Use a graphing utility to graph the polar equations and find the area of the given region.
Common interior of r = 12 sin(2θ) and r = 6
To find the area of the common interior of the polar equations r = 12 sin(2θ) and r = 6, we can use a graphing utility to visually represent the equations and then calculate the area.
1. Open a graphing utility or software that supports polar graphing, such as Desmos or GeoGebra.
2. Enter the first polar equation, r = 12 sin(2θ), into the graphing utility.
3. Enter the second polar equation, r = 6, into the same graphing utility.
4. Adjust the viewing window of the graphing utility to ensure that both equations are clearly visible on the graph. You may need to zoom in or out to get a good view.
5. After graphing both equations, you should see two curves on the polar coordinate plane. The area we are interested in is the region where these curves overlap.

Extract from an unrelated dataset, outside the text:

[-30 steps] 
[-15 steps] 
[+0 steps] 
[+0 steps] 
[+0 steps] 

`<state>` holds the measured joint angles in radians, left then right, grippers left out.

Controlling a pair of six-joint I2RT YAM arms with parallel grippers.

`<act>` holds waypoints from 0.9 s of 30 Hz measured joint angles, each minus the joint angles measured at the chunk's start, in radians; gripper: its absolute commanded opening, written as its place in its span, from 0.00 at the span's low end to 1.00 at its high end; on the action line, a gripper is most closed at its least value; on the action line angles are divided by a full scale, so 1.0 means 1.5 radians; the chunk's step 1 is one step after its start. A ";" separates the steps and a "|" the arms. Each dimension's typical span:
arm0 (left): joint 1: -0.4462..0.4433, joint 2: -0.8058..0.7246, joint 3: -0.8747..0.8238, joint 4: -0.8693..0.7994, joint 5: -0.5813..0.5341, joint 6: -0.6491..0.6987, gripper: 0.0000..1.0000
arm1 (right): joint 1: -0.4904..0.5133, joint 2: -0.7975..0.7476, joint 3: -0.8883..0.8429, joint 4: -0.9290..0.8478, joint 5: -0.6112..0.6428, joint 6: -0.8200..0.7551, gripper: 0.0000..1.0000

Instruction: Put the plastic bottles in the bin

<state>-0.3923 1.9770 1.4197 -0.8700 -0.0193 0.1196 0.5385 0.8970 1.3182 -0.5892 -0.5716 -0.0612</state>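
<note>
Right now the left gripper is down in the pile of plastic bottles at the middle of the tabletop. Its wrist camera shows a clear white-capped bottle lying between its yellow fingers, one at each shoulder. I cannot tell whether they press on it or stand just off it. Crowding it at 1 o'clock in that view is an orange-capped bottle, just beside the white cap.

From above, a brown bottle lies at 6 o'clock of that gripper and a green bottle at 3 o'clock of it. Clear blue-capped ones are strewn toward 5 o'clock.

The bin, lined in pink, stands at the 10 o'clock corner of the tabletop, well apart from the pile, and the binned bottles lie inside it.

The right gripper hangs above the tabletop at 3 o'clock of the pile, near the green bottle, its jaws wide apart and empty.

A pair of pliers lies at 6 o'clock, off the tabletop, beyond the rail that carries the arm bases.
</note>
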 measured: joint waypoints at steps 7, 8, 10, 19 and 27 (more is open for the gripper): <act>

6. Use the graphing utility's tool or feature to shade the common interior region between the two curves. The specific method to shade the region may vary depending on the graphing utility you are using, but typically there will be an option to shade a region between curves or by selecting points on the graph.
7. Once the common interior region is shaded, you can estimate the area visually. Count the number of complete circles enclosed within the shaded region, as well as any partially enclosed circles. You can consider these circles as sectors of circles.
8. To calculate the area of each sector, use the formula for the area of a sector: A = 1/2 * r^2 * θ, where r is the radius and θ is the central angle in radians. In this case, the radius remains constant (6 or 12, depending on which sector you are calculating), and the central angles can be approximated visually.
9. Calculate the area of each sector within the shaded region and record the values.
10. Sum up the areas of all the sectors to find the overall area of the common interior region.
By following these steps using a graphing utility, you can graph the polar equations, visualize the common interior region, and calculate its area.